Reproduce the listing word for word, leaving every picture behind.

-- Dataset section follows --

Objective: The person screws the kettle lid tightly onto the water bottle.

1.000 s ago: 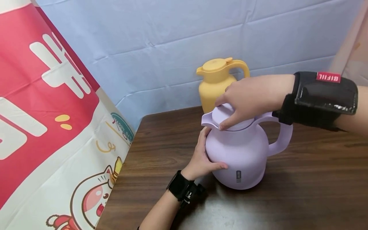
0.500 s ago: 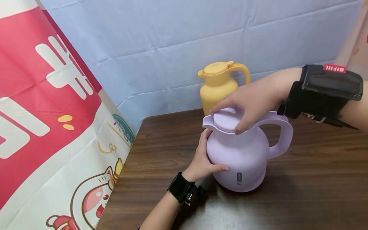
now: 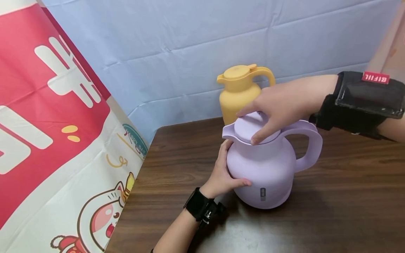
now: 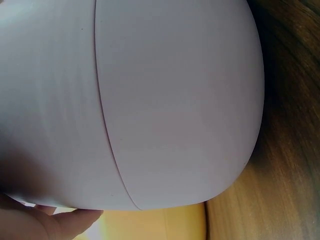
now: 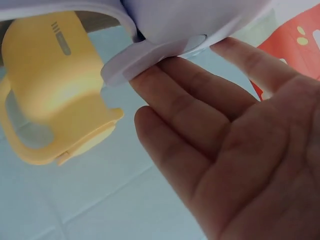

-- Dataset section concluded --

Result for this task ▸
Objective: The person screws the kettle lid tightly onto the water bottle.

1.000 s ago: 
0.500 s ago: 
now: 
now: 
now: 

There is nothing more to this exercise.